What you will do:
Give only the count of lines that contain "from" in the material.

Provided data:

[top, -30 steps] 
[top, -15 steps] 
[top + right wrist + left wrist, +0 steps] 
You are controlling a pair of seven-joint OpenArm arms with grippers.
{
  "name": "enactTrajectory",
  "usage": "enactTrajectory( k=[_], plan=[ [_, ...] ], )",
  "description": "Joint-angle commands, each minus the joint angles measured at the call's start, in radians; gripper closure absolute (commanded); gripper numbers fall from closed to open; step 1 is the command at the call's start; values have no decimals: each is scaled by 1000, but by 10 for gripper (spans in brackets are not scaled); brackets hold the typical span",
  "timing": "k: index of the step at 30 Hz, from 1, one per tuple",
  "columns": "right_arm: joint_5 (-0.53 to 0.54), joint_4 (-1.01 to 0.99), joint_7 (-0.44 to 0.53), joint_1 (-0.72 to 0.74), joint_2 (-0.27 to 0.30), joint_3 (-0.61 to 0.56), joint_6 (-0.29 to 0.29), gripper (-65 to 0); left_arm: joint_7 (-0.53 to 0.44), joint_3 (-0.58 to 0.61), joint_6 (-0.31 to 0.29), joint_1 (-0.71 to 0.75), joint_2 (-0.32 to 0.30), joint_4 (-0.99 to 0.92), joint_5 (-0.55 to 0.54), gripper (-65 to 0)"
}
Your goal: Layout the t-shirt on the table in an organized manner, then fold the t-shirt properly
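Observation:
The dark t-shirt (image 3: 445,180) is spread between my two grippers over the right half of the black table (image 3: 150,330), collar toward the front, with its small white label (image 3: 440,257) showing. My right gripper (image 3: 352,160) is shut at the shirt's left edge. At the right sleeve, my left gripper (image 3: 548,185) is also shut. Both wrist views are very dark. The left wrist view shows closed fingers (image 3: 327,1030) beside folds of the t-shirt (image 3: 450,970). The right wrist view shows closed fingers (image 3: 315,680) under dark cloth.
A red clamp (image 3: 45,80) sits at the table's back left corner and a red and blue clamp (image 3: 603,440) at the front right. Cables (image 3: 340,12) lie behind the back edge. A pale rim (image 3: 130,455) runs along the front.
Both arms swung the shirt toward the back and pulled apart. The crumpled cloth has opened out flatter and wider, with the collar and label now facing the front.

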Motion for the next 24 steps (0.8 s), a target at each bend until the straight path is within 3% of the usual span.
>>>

Exercise answer:
2